As you reproduce every line below, keep it exactly as written and leave out the images.

** Opening SUPPLIED MATERIAL block **

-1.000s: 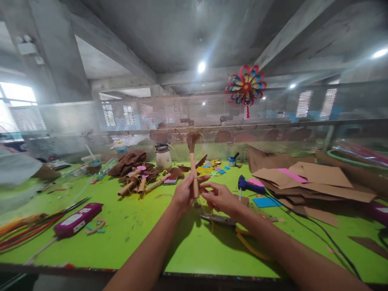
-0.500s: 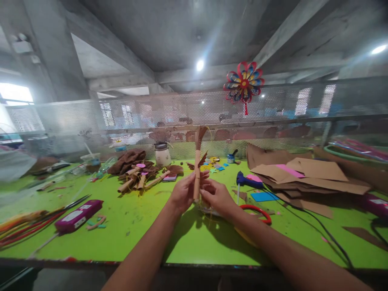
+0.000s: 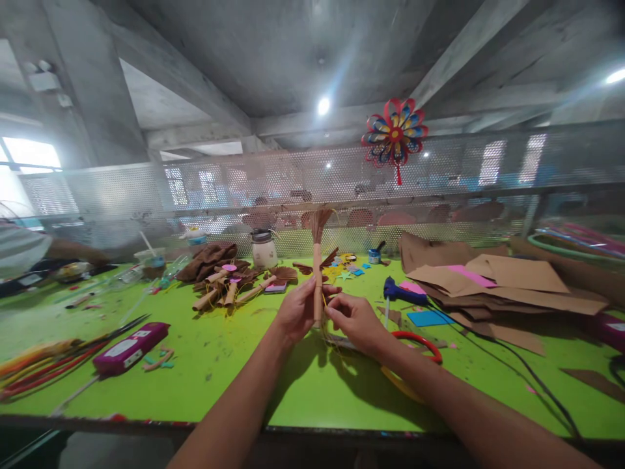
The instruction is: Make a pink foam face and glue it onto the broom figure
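The paper roll (image 3: 318, 299) was light brown, its fan-shaped top (image 3: 319, 225) a darker brown, and the string (image 3: 325, 301) beside it yellow. The surface (image 3: 234, 391) was lime green, marked with dark specks. The glue gun (image 3: 406, 294) was dark blue, the card (image 3: 430, 318) bright blue, and the paper stack (image 3: 520, 277) several shades of brown, crossed by a pink strip (image 3: 471, 270). The box (image 3: 131, 349) was purple with white labels. A pale jar (image 3: 264, 253) had a dark lid. The flower ornament (image 3: 395, 134) mixed red, blue and yellow, and the grey panel (image 3: 293, 172) carried rows of small holes.
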Motion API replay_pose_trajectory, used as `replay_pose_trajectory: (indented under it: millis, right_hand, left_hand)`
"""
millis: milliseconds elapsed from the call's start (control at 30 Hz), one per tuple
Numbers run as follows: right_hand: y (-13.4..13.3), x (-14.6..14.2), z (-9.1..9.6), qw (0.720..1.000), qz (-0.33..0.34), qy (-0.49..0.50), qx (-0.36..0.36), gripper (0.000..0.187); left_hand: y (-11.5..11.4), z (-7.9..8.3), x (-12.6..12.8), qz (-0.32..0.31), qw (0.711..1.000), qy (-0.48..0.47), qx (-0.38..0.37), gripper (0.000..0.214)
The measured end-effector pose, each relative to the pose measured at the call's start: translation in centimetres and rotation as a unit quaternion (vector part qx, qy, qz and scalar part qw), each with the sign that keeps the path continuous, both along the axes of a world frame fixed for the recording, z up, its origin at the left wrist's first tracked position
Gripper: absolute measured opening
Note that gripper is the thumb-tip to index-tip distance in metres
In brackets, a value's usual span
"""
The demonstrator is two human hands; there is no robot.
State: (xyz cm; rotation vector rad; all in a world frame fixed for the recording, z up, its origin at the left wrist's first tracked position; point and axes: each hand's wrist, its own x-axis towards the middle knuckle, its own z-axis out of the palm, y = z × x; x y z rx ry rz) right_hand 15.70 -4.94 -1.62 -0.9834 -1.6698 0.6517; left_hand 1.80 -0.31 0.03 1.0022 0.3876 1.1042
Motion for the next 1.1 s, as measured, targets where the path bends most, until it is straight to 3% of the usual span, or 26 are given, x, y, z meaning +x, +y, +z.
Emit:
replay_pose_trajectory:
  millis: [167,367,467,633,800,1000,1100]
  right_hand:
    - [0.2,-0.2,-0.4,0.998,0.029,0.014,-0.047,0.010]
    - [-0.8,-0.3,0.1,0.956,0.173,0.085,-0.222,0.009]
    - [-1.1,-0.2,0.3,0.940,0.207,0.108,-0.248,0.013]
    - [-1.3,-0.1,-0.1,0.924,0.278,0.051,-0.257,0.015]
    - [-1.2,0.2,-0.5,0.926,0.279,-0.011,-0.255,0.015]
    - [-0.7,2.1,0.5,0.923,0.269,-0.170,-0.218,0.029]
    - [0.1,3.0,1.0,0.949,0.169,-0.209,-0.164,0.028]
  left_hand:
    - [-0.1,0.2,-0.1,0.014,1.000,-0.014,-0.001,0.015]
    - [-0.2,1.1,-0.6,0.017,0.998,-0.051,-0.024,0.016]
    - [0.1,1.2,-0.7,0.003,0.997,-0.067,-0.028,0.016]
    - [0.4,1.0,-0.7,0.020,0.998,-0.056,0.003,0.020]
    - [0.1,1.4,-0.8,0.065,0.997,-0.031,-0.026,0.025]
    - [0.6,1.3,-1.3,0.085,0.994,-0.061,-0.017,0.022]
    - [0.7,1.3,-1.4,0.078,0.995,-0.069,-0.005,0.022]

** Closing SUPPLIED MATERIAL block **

- TASK OUTPUT
-1.000s: 
-0.500s: 
+0.000s: 
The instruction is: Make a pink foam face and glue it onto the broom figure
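The paper roll (image 3: 318, 299) was light brown, its fan-shaped top (image 3: 319, 225) a darker brown, and the string (image 3: 325, 301) beside it yellow. The surface (image 3: 234, 391) was lime green, marked with dark specks. The glue gun (image 3: 406, 294) was dark blue, the card (image 3: 430, 318) bright blue, and the paper stack (image 3: 520, 277) several shades of brown, crossed by a pink strip (image 3: 471, 270). The box (image 3: 131, 349) was purple with white labels. A pale jar (image 3: 264, 253) had a dark lid. The flower ornament (image 3: 395, 134) mixed red, blue and yellow, and the grey panel (image 3: 293, 172) carried rows of small holes.
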Motion API replay_pose_trajectory, used as `replay_pose_trajectory: (indented under it: millis, right_hand, left_hand)`
"""
millis: milliseconds elapsed from the call's start (control at 30 Hz), one per tuple
Numbers run as follows: right_hand: y (-13.4..13.3), x (-14.6..14.2), z (-9.1..9.6), qw (0.720..1.000), qz (-0.33..0.34), qy (-0.49..0.50), qx (-0.36..0.36), gripper (0.000..0.187); left_hand: y (-11.5..11.4), z (-7.9..8.3), x (-12.6..12.8), qz (-0.32..0.31), qw (0.711..1.000), qy (-0.48..0.47), qx (-0.38..0.37), gripper (0.000..0.214)
The measured end-effector pose, each relative to the pose measured at the call's start: translation in centimetres and rotation as a unit quaternion (vector part qx, qy, qz and scalar part qw), each with the sign that keeps the path continuous, both along the axes of a world frame fixed for the recording, z up, its origin at the left wrist's first tracked position
Gripper: absolute measured opening
Note that gripper is the thumb-tip to index-tip distance in metres
In brackets, a value's usual span
"""
The demonstrator is two human hands; there is no robot.
State: (xyz cm; rotation vector rad; all in a world frame fixed for the recording, z up, its origin at the left wrist's first tracked position; point and axes: each hand's wrist, its own x-axis towards the middle knuckle, its own z-axis out of the palm, y = z × x; x y z rx ry rz) right_hand 15.70 -4.94 -1.62 -0.9834 -1.6698 0.6517; left_hand 1.80 -0.31 0.03 1.0022 0.3876 1.1042
Motion for the next 1.1 s, as measured, targets where the path bends most, until it is straight to 3% of the usual span, or 26 are given, x, y, z meaning +x, +y, +z.
Emit:
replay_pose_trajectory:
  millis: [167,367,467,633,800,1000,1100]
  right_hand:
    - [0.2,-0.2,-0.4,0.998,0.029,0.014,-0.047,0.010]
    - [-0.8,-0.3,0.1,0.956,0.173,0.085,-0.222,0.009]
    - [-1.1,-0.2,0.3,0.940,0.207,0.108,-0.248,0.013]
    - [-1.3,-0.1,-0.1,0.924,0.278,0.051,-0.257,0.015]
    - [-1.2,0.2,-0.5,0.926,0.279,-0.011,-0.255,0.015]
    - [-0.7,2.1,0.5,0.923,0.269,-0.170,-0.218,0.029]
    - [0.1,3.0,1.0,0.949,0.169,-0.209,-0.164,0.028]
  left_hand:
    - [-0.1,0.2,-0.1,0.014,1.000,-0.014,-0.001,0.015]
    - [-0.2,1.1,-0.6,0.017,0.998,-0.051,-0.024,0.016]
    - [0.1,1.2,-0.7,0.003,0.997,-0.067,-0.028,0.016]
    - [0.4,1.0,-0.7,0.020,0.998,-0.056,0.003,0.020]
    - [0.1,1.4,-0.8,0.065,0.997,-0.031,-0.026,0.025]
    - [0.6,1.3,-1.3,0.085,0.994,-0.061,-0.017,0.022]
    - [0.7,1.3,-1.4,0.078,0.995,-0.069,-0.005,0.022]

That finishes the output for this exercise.